== WHAT NEEDS TO BE DONE ==
Type out the whole listing again exactly, pictures omitted.

[Start of section]

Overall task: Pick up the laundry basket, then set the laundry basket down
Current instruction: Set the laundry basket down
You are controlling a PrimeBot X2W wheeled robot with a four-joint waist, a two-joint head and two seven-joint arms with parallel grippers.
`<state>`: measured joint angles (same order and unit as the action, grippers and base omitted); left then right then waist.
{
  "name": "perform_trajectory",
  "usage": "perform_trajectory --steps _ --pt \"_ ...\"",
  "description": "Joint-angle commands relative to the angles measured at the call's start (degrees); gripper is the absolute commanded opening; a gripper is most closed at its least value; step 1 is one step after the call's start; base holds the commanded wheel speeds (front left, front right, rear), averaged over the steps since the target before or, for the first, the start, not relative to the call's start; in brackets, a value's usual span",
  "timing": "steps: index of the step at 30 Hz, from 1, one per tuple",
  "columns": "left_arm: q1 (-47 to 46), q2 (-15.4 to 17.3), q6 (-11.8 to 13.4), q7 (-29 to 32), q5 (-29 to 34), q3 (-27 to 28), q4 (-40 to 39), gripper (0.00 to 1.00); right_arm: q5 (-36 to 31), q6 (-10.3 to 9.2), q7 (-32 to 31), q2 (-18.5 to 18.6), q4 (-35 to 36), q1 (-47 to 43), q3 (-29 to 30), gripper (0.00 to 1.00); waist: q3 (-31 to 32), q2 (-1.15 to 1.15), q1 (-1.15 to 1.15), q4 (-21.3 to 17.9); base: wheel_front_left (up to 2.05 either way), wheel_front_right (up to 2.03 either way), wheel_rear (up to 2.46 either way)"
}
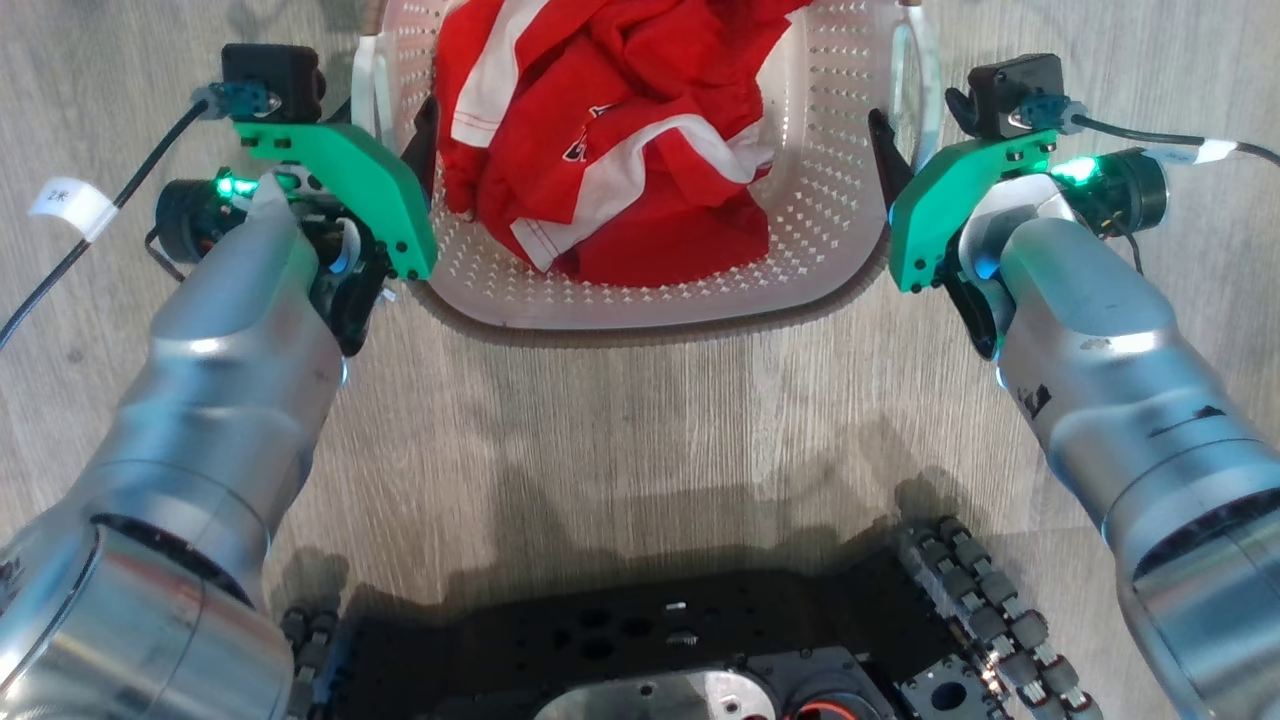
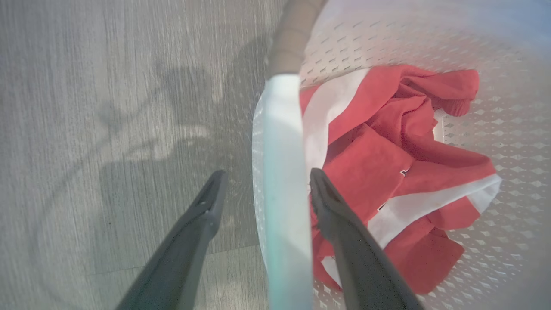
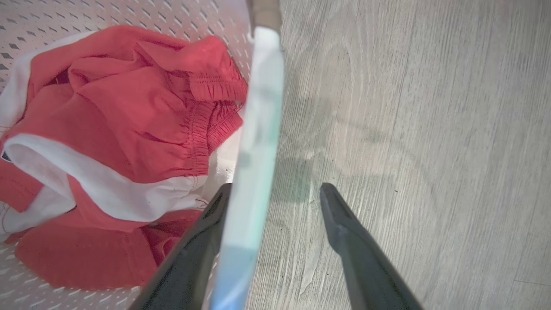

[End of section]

== EXPECTED ANSWER ==
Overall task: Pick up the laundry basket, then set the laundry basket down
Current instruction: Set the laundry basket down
You are controlling a PrimeBot X2W wheeled robot with a four-joint waist, a two-joint head and two seven-joint arms with parallel grippers.
`<state>`: measured joint angles (same order and unit as the action, grippers and base omitted); left then right then waist.
{
  "name": "perform_trajectory",
  "usage": "perform_trajectory --steps _ --pt \"_ ...\"",
  "description": "Joint-angle commands relative to the angles measured at the call's start (degrees); gripper is the absolute commanded opening; a gripper is most closed at its least value; step 1 is one step after the call's start; base holds the commanded wheel speeds (front left, front right, rear), averaged over the steps since the target before or, for the first, the start, not relative to the call's start; in brackets, a value's usual span",
  "timing": "steps: index of the step at 30 Hz, from 1, one per tuple",
  "columns": "left_arm: q1 (-47 to 46), q2 (-15.4 to 17.3), q6 (-11.8 to 13.4), q7 (-29 to 32), q5 (-29 to 34), q3 (-27 to 28), q4 (-40 to 39), gripper (0.00 to 1.00); right_arm: q5 (-36 to 31), q6 (-10.3 to 9.2), q7 (-32 to 31), q2 (-18.5 to 18.6), q4 (-35 to 36), q1 (-47 to 43), q3 (-29 to 30), gripper (0.00 to 1.00); waist: q3 (-31 to 32), q2 (-1.15 to 1.15), q1 (-1.15 to 1.15), q4 (-21.3 to 17.9); base: wheel_front_left (up to 2.05 either way), wheel_front_right (up to 2.03 either way), wheel_rear (up to 2.46 either way)"
}

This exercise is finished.